## Records from a data source
________
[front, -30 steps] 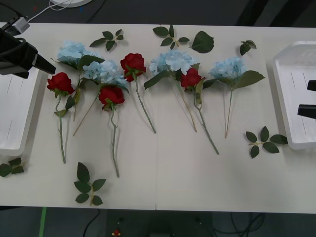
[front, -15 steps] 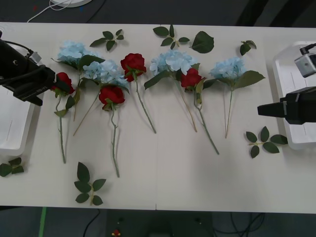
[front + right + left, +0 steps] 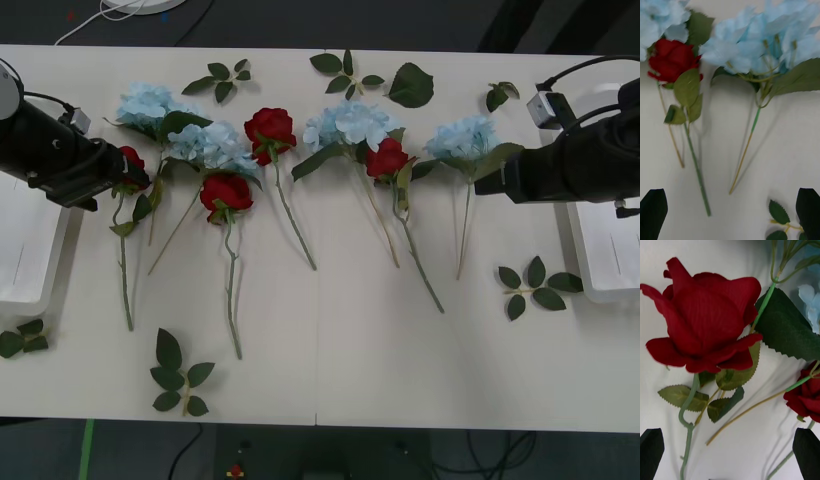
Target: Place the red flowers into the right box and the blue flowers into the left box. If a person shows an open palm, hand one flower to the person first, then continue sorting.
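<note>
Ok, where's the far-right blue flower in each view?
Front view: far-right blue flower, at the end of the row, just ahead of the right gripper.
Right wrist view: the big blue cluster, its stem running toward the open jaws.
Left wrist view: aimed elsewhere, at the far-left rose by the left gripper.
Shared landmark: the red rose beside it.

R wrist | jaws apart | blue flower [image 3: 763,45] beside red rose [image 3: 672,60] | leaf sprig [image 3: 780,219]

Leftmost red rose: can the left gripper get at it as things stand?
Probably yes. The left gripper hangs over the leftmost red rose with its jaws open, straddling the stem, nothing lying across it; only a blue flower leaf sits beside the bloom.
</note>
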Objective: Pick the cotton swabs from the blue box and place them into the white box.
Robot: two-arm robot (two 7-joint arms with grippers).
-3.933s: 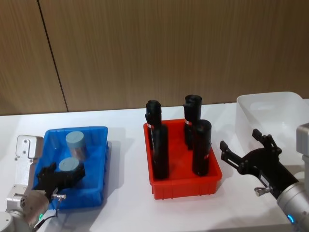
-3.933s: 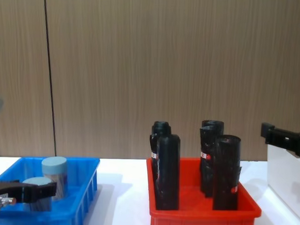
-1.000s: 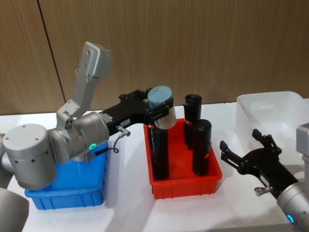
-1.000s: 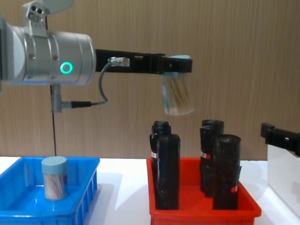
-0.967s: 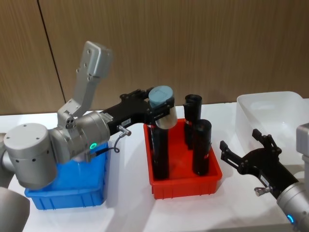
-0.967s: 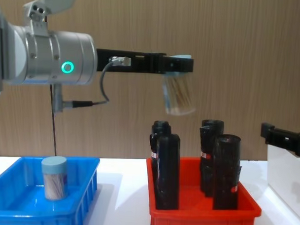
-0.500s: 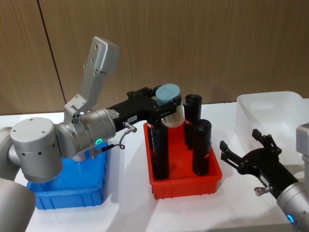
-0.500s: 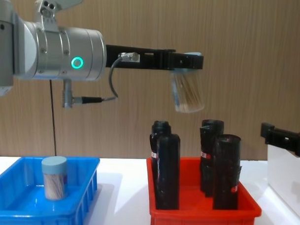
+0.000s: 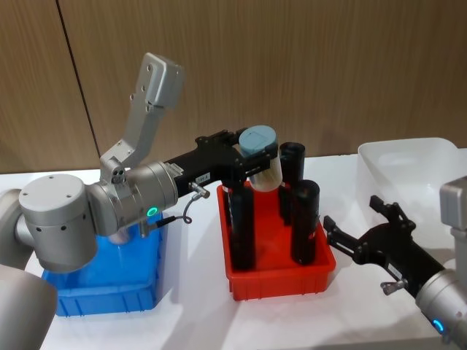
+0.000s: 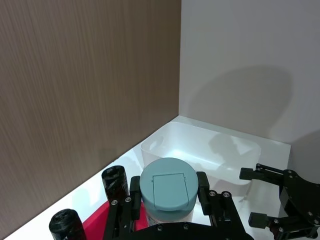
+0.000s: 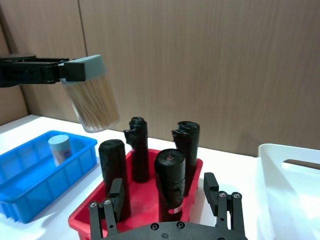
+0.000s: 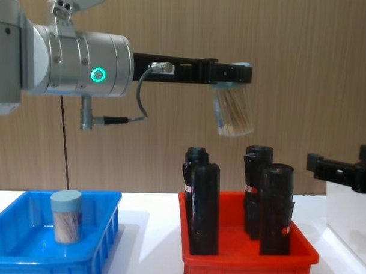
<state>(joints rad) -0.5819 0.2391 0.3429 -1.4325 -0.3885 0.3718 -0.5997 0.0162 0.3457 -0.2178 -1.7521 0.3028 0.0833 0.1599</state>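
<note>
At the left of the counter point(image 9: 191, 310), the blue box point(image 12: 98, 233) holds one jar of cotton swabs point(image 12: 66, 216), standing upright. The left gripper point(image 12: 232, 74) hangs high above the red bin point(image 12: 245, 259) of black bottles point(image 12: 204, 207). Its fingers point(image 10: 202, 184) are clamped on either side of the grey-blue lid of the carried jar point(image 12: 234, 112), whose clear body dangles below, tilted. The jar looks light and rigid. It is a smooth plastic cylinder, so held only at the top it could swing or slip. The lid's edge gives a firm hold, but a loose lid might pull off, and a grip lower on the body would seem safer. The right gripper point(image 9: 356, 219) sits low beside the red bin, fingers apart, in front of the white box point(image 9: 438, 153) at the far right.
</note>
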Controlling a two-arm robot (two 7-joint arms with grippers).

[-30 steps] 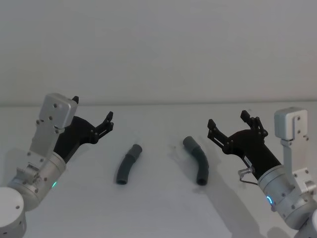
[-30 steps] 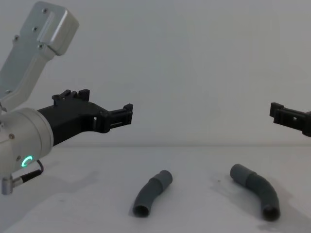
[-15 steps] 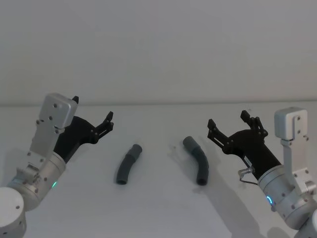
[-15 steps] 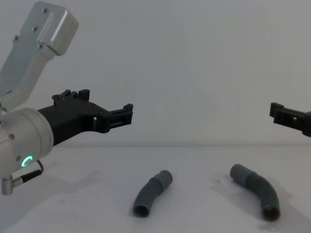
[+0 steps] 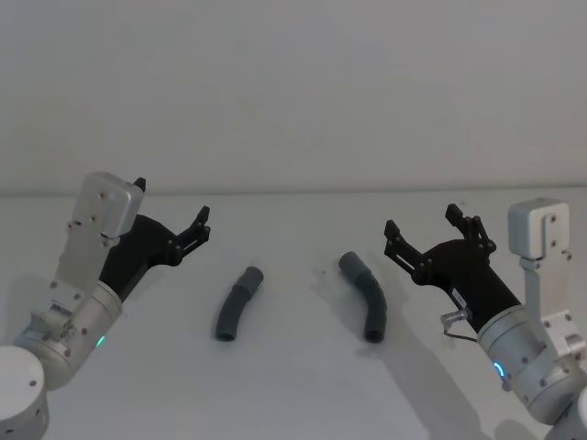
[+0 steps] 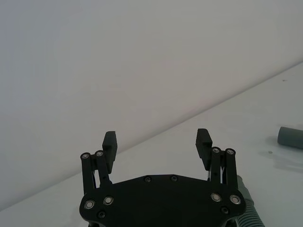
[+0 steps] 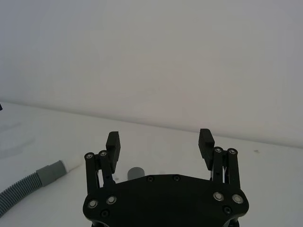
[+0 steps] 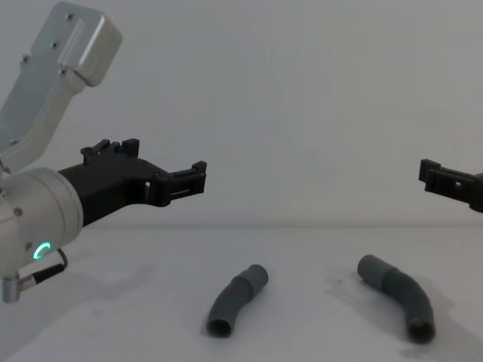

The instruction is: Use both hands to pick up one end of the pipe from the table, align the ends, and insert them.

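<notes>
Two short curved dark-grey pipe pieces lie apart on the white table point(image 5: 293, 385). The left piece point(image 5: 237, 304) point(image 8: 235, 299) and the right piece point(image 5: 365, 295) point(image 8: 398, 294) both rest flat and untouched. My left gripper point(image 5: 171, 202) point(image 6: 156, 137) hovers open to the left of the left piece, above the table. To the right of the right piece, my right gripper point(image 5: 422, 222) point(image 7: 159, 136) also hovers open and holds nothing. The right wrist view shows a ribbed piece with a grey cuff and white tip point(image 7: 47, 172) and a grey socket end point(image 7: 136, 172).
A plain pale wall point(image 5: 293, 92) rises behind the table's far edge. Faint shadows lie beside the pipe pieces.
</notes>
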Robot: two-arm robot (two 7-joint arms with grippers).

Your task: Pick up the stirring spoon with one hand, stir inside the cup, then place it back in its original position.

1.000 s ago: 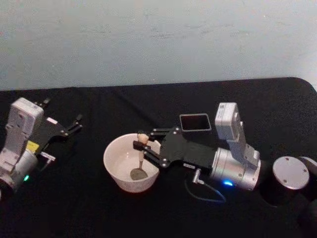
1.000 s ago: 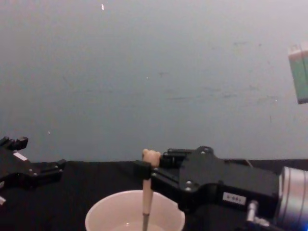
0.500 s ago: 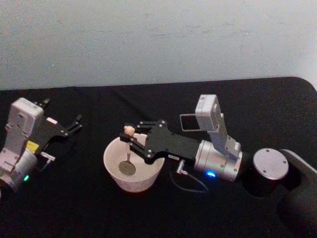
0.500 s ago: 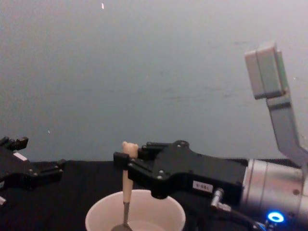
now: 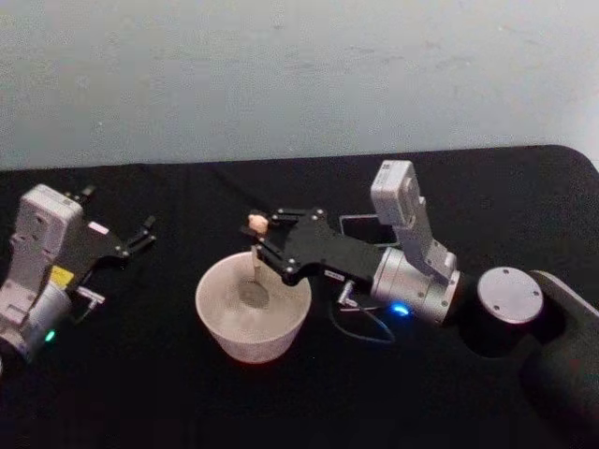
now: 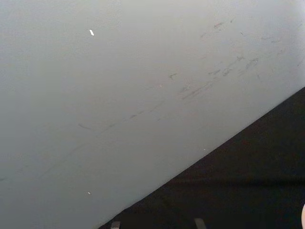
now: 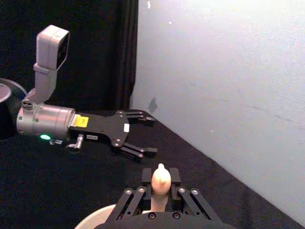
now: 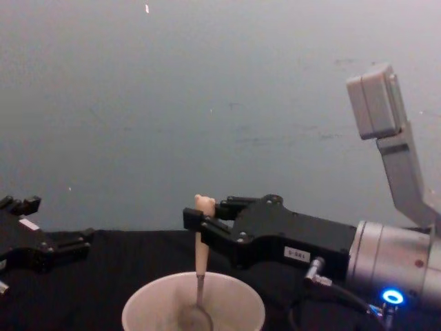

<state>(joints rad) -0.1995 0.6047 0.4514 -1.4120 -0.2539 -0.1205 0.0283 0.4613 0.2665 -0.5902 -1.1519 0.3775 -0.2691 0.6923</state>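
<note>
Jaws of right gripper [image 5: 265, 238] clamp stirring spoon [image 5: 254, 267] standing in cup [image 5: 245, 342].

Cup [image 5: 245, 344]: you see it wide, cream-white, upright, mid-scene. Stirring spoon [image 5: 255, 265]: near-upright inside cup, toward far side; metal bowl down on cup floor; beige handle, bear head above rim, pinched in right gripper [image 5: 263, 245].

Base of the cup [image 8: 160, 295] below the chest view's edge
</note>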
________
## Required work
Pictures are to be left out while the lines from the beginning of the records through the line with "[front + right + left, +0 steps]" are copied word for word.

## Reply to the task
[front, -30 steps] 
[front, -15 steps] 
[front + right + left, +0 steps] 

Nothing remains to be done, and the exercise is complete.